En réalité, Saint-Gobain veut se protéger juridiquement des conséquences de la vente, en cas de liquidation future de Lapeyre, explique Mohammed Ben Ahmed, DSC FO de Distrilap. En effet, si l’homologation est accordée par le tribunal, Saint-Gobain ne pourra plus voir sa responsabilité engagée.

Or l’avenir de l’enseigne, si celle-ci est cédée à Mutares, est déjà écrit selon l’analyse du cabinet d’expertise mandaté par les comités sociaux et économiques (CSE) de six usines et de Lapeyre Services. Il conclut à un risque de redressement très élevé voire quasi-certain en 2023, après avoir analysé le plan de reprise de Mutares.

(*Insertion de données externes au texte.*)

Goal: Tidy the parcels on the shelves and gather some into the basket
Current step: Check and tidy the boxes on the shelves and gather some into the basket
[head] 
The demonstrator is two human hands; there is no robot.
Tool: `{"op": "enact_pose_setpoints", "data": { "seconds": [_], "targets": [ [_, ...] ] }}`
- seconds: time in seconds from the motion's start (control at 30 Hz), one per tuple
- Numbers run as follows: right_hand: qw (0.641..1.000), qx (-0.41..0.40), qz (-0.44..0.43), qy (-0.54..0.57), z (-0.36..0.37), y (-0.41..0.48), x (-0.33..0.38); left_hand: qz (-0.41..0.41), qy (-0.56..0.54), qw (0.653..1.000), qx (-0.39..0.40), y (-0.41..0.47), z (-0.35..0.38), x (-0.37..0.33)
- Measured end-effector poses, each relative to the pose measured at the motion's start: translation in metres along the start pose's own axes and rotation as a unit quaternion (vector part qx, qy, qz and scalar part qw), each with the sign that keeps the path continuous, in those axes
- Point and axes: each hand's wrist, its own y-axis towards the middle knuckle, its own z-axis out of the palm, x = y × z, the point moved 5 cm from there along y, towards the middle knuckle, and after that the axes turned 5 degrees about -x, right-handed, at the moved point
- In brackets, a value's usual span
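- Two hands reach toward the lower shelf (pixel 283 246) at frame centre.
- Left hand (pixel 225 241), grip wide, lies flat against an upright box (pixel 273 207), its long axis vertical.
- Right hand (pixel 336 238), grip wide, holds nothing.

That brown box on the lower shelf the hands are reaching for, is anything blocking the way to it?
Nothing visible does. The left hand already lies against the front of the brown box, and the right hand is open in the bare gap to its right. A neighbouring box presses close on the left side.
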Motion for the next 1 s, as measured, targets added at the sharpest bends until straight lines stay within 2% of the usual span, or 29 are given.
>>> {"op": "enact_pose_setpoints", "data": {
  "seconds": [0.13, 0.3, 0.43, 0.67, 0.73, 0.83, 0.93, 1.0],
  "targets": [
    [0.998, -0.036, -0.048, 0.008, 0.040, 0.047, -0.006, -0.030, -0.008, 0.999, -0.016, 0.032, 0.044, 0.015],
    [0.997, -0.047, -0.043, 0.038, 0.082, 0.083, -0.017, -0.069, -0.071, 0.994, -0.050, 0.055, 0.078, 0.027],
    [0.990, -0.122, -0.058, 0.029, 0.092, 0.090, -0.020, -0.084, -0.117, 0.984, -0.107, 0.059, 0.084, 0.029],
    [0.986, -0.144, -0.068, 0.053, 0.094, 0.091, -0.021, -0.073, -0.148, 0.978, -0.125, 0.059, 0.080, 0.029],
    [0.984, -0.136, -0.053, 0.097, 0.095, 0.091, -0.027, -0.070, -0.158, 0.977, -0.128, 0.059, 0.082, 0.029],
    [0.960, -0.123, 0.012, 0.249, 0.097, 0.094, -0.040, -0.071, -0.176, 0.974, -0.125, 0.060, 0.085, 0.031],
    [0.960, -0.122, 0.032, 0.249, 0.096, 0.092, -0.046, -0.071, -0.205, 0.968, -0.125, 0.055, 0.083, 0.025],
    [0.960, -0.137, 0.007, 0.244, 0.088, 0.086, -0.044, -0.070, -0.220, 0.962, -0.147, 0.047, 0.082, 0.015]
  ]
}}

Les avocats des salariés « expulsés » lors de l’audience d’homologation

Dans ce contexte, le revirement subit de Mutares, lors de l’audience d’homologation du 10 mai, n’a pas éteint les craintes des salariés : le fonds allemand s’est engagé à ne procéder à aucune fermeture de sites d’ici fin 2022. Cela ne signifie pas que Mutares garantit la préservation de l’emploi d’ici 2022. Nous avons posé précisément cette question lors du CSE-central de Distrilap, dans les jours qui ont suivi, et nous n’avons obtenu aucune réponse !, martèle Mohammed Ben Ahmed, encore sous le coup de l’expulsion des avocats des 12 CSE de Lapeyre lors de l’audience du 10 mai.

Ils représentent 3 500 salariés mais n’ont pas été autorisés à s’exprimer. Car l’audience d’homologation portait sur la cession du holding de tête, qui ne compte aucun salarié !, tempête-t-il. Les douze CSE du groupe Lapeyre ont donc dû demander, par voie de lettre, au président du tribunal de commerce et au procureur de la République, de refuser d’homologuer la vente à Mutares. Et l’intersyndicale a écrit au président de la République, pour que le ministère public fasse appel en cas d’homologation. Trois courriers restés, à ce jour, sans réponse.